#### To do:
Work out how many lines of the listing below mention the word "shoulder", and give only that figure.

**** Input data

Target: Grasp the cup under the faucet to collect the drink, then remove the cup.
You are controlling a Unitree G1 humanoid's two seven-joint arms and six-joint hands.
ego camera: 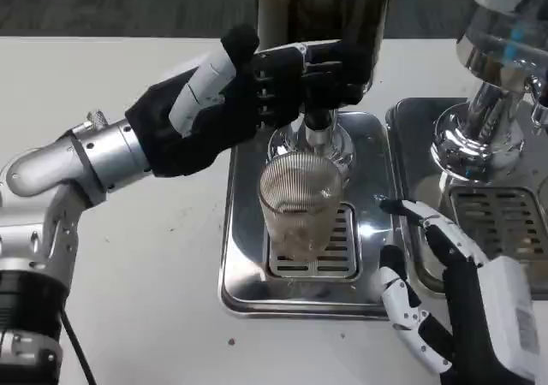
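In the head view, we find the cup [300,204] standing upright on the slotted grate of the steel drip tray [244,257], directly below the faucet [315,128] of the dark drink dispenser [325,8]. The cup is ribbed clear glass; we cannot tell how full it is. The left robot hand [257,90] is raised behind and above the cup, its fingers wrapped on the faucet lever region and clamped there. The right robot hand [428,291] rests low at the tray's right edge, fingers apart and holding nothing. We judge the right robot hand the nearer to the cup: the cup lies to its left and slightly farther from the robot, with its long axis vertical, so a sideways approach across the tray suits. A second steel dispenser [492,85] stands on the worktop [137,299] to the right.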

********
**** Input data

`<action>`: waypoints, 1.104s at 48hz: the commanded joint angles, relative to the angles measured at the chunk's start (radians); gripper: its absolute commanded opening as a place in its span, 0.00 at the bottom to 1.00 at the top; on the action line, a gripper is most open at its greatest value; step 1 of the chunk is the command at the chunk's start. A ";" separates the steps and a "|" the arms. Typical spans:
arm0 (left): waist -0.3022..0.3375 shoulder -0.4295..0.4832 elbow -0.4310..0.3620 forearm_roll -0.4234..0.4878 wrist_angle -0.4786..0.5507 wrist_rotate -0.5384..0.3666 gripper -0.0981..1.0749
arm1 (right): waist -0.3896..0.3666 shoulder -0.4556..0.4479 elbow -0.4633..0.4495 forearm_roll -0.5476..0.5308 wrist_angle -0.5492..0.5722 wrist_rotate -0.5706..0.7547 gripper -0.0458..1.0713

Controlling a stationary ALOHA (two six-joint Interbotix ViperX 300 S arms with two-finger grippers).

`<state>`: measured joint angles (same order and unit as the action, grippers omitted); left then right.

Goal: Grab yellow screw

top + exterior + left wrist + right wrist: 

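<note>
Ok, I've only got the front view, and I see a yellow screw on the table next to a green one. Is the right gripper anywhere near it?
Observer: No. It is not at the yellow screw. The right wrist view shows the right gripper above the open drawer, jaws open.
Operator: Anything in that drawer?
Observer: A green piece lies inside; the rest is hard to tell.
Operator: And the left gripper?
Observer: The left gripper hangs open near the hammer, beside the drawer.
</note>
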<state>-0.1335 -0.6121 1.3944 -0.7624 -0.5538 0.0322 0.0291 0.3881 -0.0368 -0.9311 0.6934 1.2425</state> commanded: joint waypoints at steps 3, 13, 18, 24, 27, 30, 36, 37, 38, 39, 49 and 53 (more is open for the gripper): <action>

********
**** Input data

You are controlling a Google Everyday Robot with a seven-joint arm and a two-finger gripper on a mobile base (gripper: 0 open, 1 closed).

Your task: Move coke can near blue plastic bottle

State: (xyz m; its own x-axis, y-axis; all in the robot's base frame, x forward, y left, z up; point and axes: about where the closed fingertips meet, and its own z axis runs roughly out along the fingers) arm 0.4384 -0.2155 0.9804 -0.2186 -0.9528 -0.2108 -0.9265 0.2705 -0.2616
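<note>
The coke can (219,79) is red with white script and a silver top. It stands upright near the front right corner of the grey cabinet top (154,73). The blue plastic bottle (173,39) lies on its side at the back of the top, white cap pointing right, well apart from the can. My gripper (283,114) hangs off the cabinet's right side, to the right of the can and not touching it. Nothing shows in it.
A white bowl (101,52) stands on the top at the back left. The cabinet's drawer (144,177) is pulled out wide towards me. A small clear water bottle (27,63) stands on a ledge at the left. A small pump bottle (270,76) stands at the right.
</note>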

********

#### Written response:
2